### What you are asked to do
Repeat precisely the span of lines below that opens with the line containing "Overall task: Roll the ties" and closes with the line containing "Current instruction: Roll", both included.

++++++++

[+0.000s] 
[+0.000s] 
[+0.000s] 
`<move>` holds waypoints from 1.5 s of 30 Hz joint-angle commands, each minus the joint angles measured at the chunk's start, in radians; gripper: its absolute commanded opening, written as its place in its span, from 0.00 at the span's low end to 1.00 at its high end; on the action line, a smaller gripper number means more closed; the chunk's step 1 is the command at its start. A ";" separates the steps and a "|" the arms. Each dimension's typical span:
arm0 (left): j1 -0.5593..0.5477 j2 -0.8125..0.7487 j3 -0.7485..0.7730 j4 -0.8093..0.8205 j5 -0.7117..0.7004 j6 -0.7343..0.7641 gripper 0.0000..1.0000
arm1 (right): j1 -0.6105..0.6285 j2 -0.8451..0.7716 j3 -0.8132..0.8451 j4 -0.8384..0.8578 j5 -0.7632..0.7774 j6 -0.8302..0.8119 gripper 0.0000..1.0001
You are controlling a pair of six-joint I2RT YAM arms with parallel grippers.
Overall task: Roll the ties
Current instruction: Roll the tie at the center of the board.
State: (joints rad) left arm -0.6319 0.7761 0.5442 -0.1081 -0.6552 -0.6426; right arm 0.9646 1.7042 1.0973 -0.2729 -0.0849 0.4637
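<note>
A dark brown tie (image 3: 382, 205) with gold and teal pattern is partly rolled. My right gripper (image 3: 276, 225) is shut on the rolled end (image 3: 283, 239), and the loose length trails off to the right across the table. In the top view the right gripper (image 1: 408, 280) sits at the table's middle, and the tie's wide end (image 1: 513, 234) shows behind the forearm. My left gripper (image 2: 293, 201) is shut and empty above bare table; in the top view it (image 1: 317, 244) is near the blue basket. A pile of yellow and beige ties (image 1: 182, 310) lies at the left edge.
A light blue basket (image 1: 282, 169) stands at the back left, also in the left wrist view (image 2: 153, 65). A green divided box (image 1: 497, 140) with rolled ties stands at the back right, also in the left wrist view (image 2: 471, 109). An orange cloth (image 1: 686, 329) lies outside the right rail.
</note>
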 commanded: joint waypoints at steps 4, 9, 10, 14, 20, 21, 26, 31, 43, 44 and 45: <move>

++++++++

### Exercise output
Overall task: Roll the ties
Current instruction: Roll the tie at the center of the board.

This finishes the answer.